On September 1st the National Academy of Sciences, Engineering and Medicine released a draft report on which groups should be given priority against COVID-19, giving detailed advice on the priorities of the population.
114-page report entitled "Preliminary Framework Discussion on The Fair Distribution of COVID-19 Vaccines" is co-chaired by Francis Collins, President of the National Institutes of Health, and Robert Redfield, Director of the U.S. Centers for Disease Control and Prevention (CDC).
a four-day consultation period for the report, and a public online meeting on the report's recommendations will be held on Wednesday afternoon, with the final report to be available in late September.
The draft discussion included exploring lessons learned from the framework for the allocation of past outbreaks, discussing the basic principles underlying the Framework of the Commission, introducing and justifying the overall objectives of the Framework, discussing criteria for determining an equitable distribution framework, an overview of the vaccine distribution phase and the rationale for giving priority to each group in each phase, and examining the application of the vaccine allocation framework in various contexts.
The draft discussion outlines a phased approach (see figure above) and recommends that the first phase of vaccination should include health care workers in high-risk settings, adults of any age with common and potential health problems that significantly increase the risk of severe COVID-19 disease, and older persons living in long-term nursing homes or other crowded environments.
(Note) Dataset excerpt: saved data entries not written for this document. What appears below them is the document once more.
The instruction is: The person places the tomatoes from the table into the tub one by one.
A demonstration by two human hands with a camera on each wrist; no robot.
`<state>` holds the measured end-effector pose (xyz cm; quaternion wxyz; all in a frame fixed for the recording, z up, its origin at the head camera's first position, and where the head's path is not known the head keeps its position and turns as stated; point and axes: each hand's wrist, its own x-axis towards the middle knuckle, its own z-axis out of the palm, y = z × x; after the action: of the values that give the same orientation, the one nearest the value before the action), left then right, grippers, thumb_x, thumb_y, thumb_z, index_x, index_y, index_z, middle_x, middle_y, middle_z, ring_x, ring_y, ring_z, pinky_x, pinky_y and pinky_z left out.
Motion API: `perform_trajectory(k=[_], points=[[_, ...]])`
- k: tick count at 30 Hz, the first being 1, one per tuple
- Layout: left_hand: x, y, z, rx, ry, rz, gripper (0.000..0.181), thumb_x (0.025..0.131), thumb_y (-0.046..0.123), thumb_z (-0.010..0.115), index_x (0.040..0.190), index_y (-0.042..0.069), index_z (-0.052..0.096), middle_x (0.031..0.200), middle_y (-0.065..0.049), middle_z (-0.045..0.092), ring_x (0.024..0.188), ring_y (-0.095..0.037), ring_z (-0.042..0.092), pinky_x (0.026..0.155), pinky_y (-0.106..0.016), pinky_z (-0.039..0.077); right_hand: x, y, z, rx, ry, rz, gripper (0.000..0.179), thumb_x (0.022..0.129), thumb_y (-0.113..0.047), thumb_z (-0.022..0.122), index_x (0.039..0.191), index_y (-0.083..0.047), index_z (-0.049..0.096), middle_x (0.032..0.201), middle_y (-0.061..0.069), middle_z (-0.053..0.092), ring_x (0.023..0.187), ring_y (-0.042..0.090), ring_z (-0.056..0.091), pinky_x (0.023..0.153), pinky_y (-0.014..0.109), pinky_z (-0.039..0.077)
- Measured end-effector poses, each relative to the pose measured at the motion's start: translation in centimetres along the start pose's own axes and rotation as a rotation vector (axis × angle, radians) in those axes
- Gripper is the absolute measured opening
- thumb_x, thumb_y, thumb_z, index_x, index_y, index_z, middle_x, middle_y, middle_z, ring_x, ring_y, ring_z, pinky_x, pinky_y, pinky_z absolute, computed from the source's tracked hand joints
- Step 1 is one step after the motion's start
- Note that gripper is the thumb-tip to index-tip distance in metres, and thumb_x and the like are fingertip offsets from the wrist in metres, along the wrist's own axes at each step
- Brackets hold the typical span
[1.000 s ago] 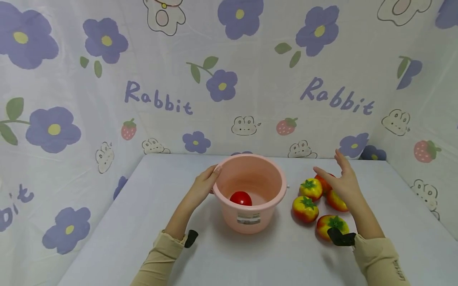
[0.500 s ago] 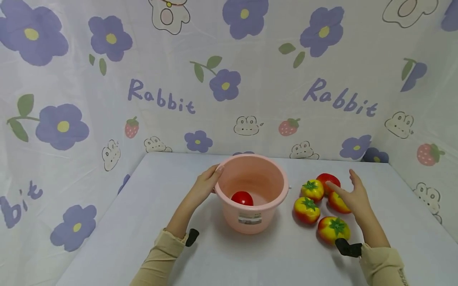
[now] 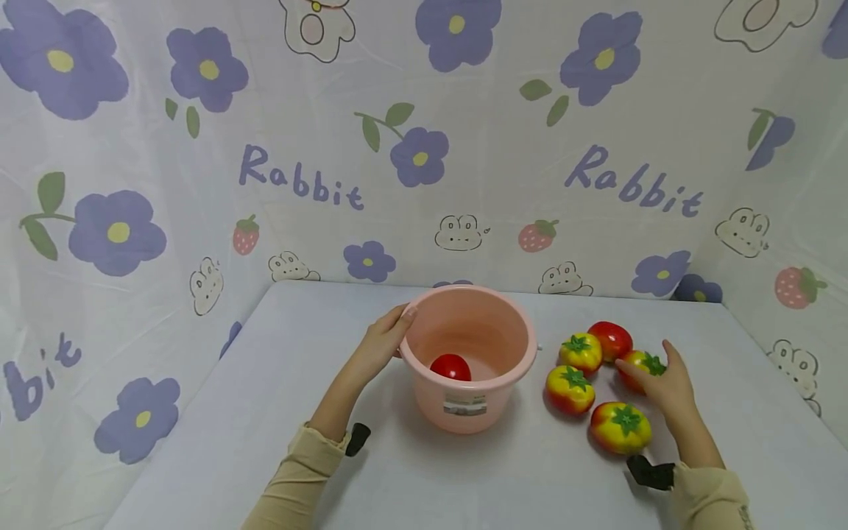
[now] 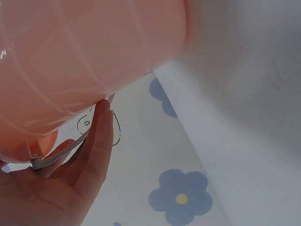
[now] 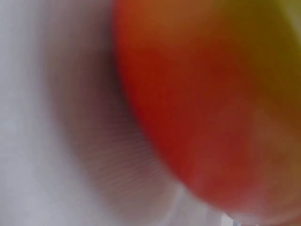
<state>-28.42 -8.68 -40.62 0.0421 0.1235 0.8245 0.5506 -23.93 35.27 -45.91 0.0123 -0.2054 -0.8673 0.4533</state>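
My left hand [image 3: 377, 346] grips the rim of a pink bucket [image 3: 424, 401], thumb over the edge and fingers against the outer wall. In the left wrist view these fingers lie beside the bucket's thin handle [image 4: 61, 155]. Inside the bucket sits a round red object [image 3: 450, 366], perhaps a tomato. My right hand [image 3: 677, 394] is at a red-and-yellow tomato [image 3: 645, 362] with a green star-shaped top, thumb and fingers spread around it; whether they touch it I cannot tell. A blurred red-and-yellow tomato [image 5: 197, 103] fills much of the right wrist view.
Left of that tomato lie two yellow-red tomatoes [image 3: 581, 353] and a red one [image 3: 610, 341]. Another tomato [image 3: 620, 428] lies in front, close to the right wrist's black camera mount [image 3: 651, 473]. A patterned cloth [image 3: 490, 147] hangs behind the white table [image 3: 265, 368].
My right hand has come down and toward me, from above the back tomatoes to the one at the right. The left hand stays on the bucket. The view has shifted slightly.
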Motion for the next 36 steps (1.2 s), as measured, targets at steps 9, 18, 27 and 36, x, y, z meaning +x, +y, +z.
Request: perform_trajectory(k=[9,18,27,36], points=[[0.1,0.0,0.0,-0.004,0.001,0.003,0.059,0.101,0.053,0.041,0.147,0.016,0.044,0.137,-0.013,0.058,0.11,-0.033,0.064,0.078,-0.036,0.06,-0.1,0.5,0.0,0.024,-0.015,0.001,0.1,0.094,-0.051,0.055,0.155,-0.008,-0.012,0.16,0.03,-0.006,0.147,0.051,0.004,0.114,0.068,0.016],[0.0,0.1,0.0,-0.002,0.004,0.01,0.059,0.1,0.053,0.042,0.146,0.015,0.045,0.135,-0.013,0.059,0.106,-0.032,0.065,0.076,-0.033,0.059,-0.4,-0.4,-0.5,0.101,0.037,-0.025,0.099,0.093,-0.053,0.055,0.156,-0.012,-0.01,0.162,0.024,-0.007,0.148,0.048,0.002,0.115,0.068,0.016],[-0.1,0.1,0.1,0.002,0.003,-0.005,0.057,0.101,0.05,0.042,0.146,0.015,0.044,0.136,-0.013,0.059,0.106,-0.032,0.065,0.076,-0.034,0.06,-1.1,-3.0,-0.9,0.138,0.035,-0.09,0.099,0.092,-0.054,0.058,0.157,-0.019,-0.008,0.164,0.02,-0.003,0.149,0.047,0.001,0.112,0.071,0.017],[0.0,0.0,0.1,0.011,0.012,-0.002,0.055,0.102,0.048,0.042,0.145,0.015,0.046,0.135,-0.014,0.06,0.106,-0.033,0.066,0.075,-0.033,0.06,-2.3,-6.8,-1.2,0.143,0.069,-0.206,0.098,0.091,-0.05,0.061,0.158,-0.022,-0.005,0.164,0.018,0.001,0.149,0.047,0.005,0.111,0.069,0.022]])
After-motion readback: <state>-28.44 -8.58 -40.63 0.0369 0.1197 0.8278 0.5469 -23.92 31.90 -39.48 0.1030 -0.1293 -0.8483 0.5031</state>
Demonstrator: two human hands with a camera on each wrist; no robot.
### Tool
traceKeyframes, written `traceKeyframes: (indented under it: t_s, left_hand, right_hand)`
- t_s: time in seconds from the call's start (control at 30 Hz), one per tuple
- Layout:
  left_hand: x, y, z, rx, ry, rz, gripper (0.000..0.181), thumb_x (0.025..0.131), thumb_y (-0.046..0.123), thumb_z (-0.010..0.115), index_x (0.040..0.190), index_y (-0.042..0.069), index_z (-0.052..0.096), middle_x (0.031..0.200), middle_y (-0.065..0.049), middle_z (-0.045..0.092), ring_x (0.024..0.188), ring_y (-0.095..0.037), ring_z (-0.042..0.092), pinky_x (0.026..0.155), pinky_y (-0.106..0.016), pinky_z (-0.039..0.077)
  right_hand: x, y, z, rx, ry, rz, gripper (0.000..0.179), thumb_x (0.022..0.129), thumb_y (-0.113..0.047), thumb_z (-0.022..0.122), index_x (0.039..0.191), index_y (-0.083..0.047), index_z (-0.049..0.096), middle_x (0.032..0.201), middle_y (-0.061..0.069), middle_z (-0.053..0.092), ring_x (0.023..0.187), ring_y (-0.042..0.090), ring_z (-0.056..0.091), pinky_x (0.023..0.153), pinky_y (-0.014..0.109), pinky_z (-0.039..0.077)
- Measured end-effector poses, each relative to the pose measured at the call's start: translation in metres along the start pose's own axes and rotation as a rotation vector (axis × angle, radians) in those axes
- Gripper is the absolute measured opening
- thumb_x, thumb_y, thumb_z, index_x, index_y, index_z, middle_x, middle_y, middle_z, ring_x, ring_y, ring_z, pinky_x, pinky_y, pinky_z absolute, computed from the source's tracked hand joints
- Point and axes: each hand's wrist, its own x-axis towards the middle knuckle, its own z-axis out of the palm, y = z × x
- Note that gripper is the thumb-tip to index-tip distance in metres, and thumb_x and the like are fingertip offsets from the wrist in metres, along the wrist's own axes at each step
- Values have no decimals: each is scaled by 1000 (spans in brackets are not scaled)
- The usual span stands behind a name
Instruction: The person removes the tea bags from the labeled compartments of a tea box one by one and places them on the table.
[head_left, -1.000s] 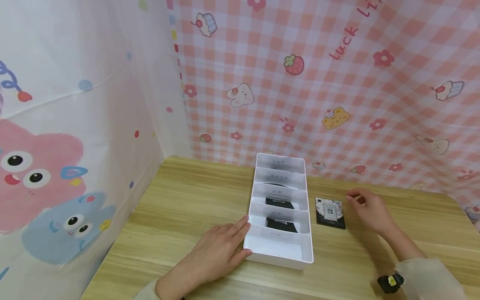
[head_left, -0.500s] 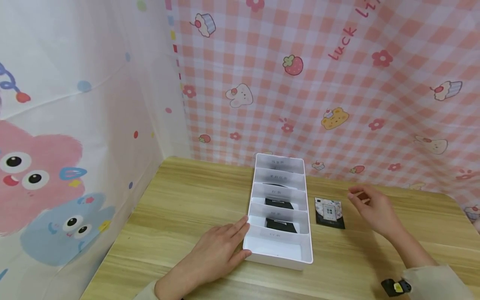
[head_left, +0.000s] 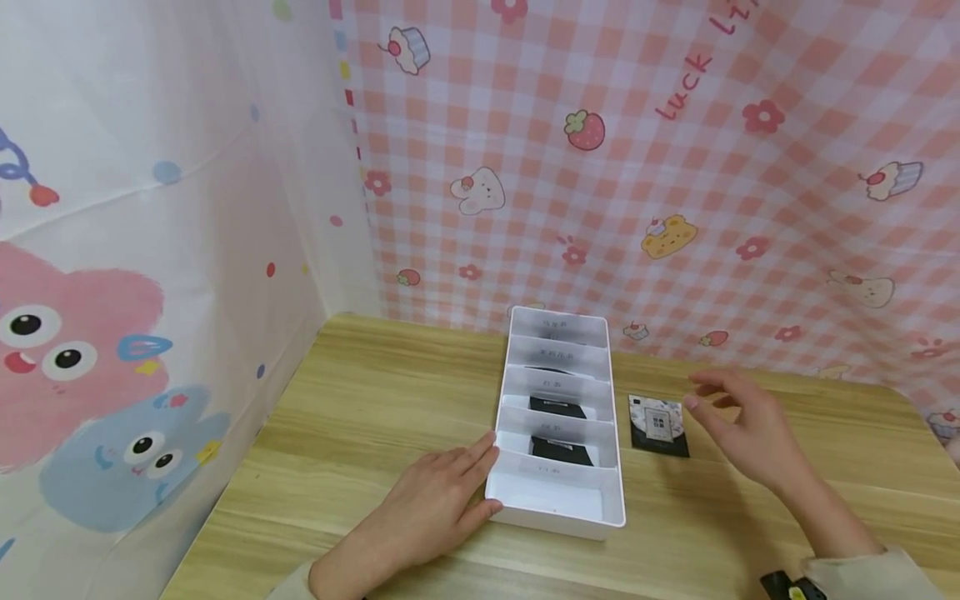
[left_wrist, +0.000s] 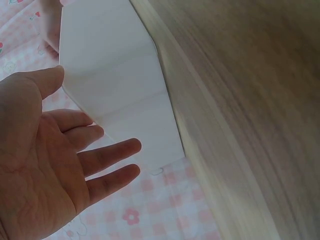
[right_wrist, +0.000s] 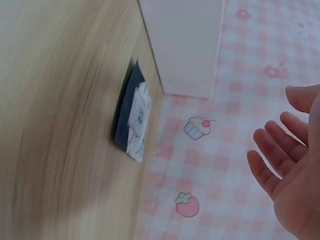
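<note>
**One sachet outside, one compartment bare**

From where I stand, the filling of the white divided box point(head_left: 551, 522) looks mostly done, though that is my own reading. What seems left is a black-and-white printed sachet point(head_left: 658, 425), lying flat on the wooden surface point(head_left: 390, 392) between the box and the right fingers, just beside the thumb tip. The right hand point(head_left: 750, 429) hangs over the surface, fingers loosely bent, thumb set apart from them, holding nothing. The left hand point(head_left: 433, 506) rests against the box's near side, fingers almost straight and touching it without a grip.

Five compartments run away from the left fingers. The nearest compartment point(head_left: 555, 498), just past the left thumb, shows only its white floor. The next, level with the left fingertips, holds a black packet point(head_left: 562, 451); the one beyond has a second packet point(head_left: 557, 408). In the fourth I catch merely a thin dark edge point(head_left: 558, 369). What the compartment farthest from those fingers holds, I cannot tell. The labels are too small to read surely.
</note>
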Motion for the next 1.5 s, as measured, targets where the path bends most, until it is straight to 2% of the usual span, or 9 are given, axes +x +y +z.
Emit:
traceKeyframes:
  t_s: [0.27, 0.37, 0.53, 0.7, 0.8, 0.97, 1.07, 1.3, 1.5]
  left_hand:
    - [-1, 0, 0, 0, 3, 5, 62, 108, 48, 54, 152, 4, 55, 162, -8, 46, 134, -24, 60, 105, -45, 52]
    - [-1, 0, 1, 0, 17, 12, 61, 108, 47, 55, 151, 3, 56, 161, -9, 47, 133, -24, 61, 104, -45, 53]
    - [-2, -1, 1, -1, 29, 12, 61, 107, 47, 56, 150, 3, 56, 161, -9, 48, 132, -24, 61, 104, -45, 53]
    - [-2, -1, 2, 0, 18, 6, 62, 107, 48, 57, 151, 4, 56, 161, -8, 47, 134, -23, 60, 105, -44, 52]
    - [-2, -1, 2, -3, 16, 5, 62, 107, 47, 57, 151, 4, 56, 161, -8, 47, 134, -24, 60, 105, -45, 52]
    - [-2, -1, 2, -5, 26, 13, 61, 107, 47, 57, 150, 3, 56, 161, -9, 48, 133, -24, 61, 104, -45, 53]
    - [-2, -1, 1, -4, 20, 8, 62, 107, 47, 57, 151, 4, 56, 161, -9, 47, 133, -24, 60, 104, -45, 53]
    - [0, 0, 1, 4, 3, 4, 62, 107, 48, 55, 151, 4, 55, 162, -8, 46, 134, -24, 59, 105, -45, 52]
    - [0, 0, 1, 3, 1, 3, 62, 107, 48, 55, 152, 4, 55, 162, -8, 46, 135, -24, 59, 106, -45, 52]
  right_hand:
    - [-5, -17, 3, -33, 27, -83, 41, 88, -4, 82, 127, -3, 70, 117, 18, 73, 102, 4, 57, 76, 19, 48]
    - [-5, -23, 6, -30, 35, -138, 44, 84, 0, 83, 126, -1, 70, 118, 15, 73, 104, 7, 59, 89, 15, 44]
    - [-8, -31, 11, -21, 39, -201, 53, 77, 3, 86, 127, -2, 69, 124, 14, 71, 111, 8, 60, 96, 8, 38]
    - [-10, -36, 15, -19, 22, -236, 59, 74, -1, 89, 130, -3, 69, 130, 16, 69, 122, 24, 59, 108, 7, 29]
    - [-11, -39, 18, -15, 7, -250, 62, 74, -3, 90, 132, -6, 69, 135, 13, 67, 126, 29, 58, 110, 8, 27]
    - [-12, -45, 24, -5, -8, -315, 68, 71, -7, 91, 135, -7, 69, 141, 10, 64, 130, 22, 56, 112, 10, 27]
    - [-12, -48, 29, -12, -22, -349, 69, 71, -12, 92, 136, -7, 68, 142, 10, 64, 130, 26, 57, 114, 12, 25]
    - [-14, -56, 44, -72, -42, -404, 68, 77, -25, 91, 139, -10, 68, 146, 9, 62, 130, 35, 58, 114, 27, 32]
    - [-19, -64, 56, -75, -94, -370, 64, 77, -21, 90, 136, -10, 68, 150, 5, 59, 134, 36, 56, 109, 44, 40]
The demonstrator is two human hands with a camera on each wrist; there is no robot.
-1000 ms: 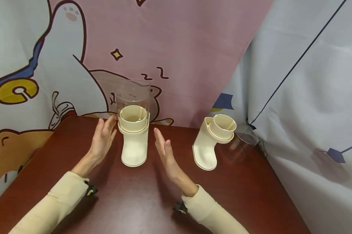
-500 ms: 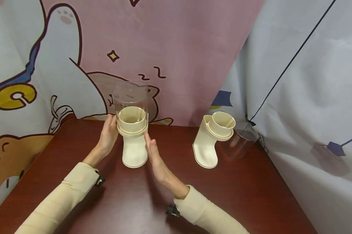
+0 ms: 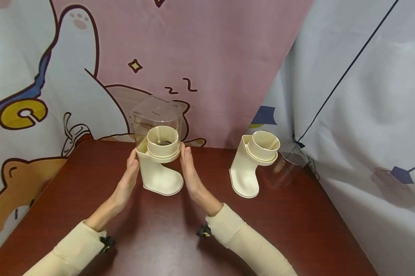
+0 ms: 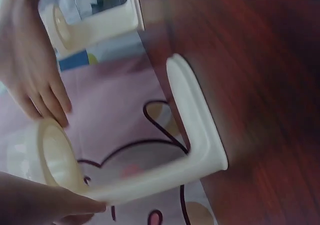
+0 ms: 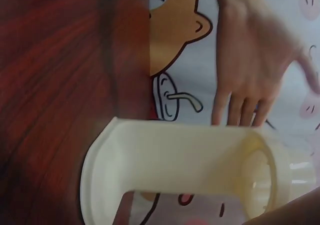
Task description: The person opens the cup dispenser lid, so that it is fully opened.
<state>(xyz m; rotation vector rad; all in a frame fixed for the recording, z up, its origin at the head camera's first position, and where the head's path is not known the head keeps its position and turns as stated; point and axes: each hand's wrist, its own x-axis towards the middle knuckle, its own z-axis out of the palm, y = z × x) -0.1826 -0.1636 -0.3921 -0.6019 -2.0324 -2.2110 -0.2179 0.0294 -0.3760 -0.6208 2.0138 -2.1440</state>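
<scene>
A cream plastic stand (image 3: 155, 174) with a rounded foot and a round collar (image 3: 163, 142) stands upright on the table, its foot angled to the right. Around and above the collar rises a clear container (image 3: 158, 109). My left hand (image 3: 124, 188) touches the stand's left side near the top, fingers straight. On the other side, my right hand (image 3: 193, 178) lies against the collar's edge, its fingers also extended. The left wrist view shows the right hand (image 4: 32, 60) beside the collar; in the right wrist view the left hand's (image 5: 247, 70) fingertips pass behind the stand (image 5: 170, 155).
To the right stands a similar cream stand (image 3: 243, 174). Behind it a clear container (image 3: 290, 165) sits near the table's right edge. The dark red table (image 3: 159, 237) meets a printed curtain (image 3: 221, 76) at the back and another curtain on the right.
Both hands have closed in from the sides until they touch the stand. It has turned with its clear container, so its foot now points to the right instead of toward me.
</scene>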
Phase II vaccination should include workers at significant risk (industry personnel vital to social functioning) as well as teachers and school staff; adults of any age with a moderate increase in the risk of serious COVID-19 due to common and potential health problems; all older persons who are not vaccinated at stage I; persons living in homeless shelters and collective homes; prison personnel; and persons working in these facilities.
phase III vaccination should include young people, children and people in key industries who have not previously been vaccinated.
the remaining Americans who are not vaccinated in the first three stages will be immunized in the fourth and final phase.
the report is intended as a more detailed prioritization plan guide for the order in which vaccines are available to the American public.
The Advisory Committee on Immunization Practices, a panel of experts responsible for developing vaccination guidelines for the CDC, and state, local, and tribal health authorities are already working in greater detail to prioritize the actual population in their areas.
has also been considering the priority of people of color who are more affected in a pandemic.
the report does not recommend that blacks, Hispanics, Latinos or Amerindians or Alaska Natives be considered different priorities.
committee recommended that there did not appear to be a biological reason for the serious impact of the pandemic on these communities.
Contrary, the Committee considers that the high rates of infection and mortality in these communities are due to poor health and socio-economic factors resulting from systemic racism, such as the inability to work from home or the need to work in crowded environments.
, the report gives priority to other factors, such as people with potential health problems, people living in crowded environments, rather than giving priority to racial or ethnic groups.
when the COVID-19 vaccine is approved for use, the initial supply will be tight, possibly in the tens of millions.
of the vaccines being developed need to be vaccinated twice: first, and then three to four weeks later.
it is not easy to determine who should be vaccinated first, and decisions must be made without critical information.
is unclear how many vaccines will prove successful, when they will be licensed, and how many.
is critical that some vaccines may be more effective than others in key populations, such as the elderly.
know in advance that this information may affect decision-making recommendations, but team staff who give priority recommendations cannot wait for this information to be available.
According to CDC estimates, there are approximately 17 to 20 million health care workers in the United States;
some overlap between these groups, for example, health care workers are also necessary workers.
National Academies of Sciences, Engineering, and Medicine. 2020. Discussion Draft of The Preliminary Framework for Equitable Allocation of COVID-19 Vaccine. Washington, DC: The National Academies Press.